**TASK BRIEF:** The word to find is "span". Copy each line of the material that contains it.

#### DATA PROVIDED

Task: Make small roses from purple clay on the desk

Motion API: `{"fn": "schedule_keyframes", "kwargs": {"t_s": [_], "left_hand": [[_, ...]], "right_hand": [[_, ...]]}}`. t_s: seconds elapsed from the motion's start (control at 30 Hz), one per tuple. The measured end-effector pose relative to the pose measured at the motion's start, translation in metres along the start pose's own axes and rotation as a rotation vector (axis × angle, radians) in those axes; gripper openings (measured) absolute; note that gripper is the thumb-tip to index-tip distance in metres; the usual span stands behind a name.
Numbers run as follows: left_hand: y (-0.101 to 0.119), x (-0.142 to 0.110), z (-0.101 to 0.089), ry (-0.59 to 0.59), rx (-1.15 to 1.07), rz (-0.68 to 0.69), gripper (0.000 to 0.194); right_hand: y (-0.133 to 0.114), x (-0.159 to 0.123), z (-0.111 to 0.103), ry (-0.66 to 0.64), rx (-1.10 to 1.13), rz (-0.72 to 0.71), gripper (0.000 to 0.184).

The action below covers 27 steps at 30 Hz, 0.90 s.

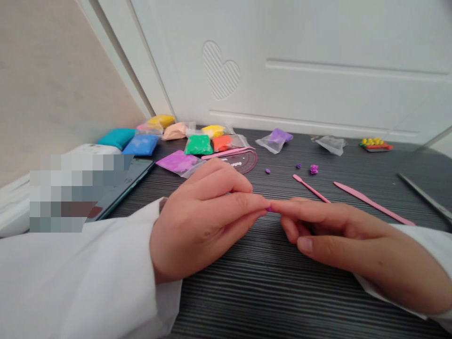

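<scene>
Between the thumb and index finger of my left hand point(208, 221) is a tiny bit of purple clay point(270, 209), mostly hidden by the fingertips. My right hand point(349, 240) reaches in from the right, its index fingertip touching that clay. The right thumb stands apart and the other right fingers curl loosely, holding nothing. Behind the hands lie a purple clay disc point(267, 171), a small dark purple piece point(298, 165) and a ruffled magenta clay piece point(314, 169). Two pink modelling tools, a thin one point(310, 188) and a knife-shaped one point(370, 201), rest beyond my right hand.
Several bagged clay blocks, such as a green one point(198, 144) and a purple one point(280, 136), lie along the white panel point(318, 37). A phone point(137, 176) is at the left. Scissors point(423, 197) and a yellow-topped clay piece point(376, 145) lie right, on the dark table point(282, 301).
</scene>
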<state>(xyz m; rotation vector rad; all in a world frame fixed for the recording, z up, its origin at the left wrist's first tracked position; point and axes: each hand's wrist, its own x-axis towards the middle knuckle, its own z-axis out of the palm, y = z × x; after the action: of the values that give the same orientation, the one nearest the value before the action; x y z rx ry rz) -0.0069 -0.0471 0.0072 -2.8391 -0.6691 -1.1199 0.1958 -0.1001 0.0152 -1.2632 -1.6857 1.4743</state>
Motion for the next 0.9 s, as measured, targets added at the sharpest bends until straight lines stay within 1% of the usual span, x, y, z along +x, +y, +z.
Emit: {"fn": "schedule_keyframes", "kwargs": {"t_s": [0.13, 0.3, 0.53, 0.7, 0.9], "left_hand": [[-0.0007, 0.0008, 0.0003, -0.013, -0.032, -0.013, 0.015], [0.0000, 0.0007, 0.0015, -0.036, -0.076, -0.033, 0.014], [-0.0013, -0.0005, 0.0019, -0.050, -0.097, -0.078, 0.015], [-0.0023, -0.0001, 0.0037, -0.052, -0.065, -0.089, 0.015], [-0.0021, 0.0008, 0.0035, -0.048, -0.081, -0.082, 0.015]], "right_hand": [[0.0008, 0.0018, 0.0003, 0.003, 0.018, 0.007, 0.043], [0.0020, 0.0007, 0.0008, 0.012, 0.005, -0.009, 0.045], [0.0044, -0.0019, 0.0030, 0.037, -0.091, -0.061, 0.045], [0.0013, -0.0013, 0.0035, 0.045, -0.115, -0.059, 0.043], [0.0015, -0.0001, 0.0027, 0.042, -0.177, -0.088, 0.040]]}}
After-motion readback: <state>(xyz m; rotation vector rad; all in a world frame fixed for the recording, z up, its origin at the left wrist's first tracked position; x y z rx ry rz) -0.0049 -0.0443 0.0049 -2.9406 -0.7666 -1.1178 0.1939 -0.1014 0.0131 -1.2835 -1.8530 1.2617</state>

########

**SOLUTION TO THIS PROBLEM:**
Motion API: `{"fn": "schedule_keyframes", "kwargs": {"t_s": [_], "left_hand": [[_, ...]], "right_hand": [[_, ...]]}}`. t_s: seconds elapsed from the motion's start (control at 30 Hz), one per tuple. The measured end-effector pose relative to the pose measured at the motion's start, translation in metres along the start pose's own axes and rotation as a rotation vector (axis × angle, radians) in those axes; gripper openings (measured) absolute; note that gripper is the thumb-tip to index-tip distance in metres; the usual span stands behind a name.
Motion for the next 0.9 s, as measured, targets added at the sharpest bends until straight lines stay within 1% of the usual span, x, y, z along +x, +y, +z.

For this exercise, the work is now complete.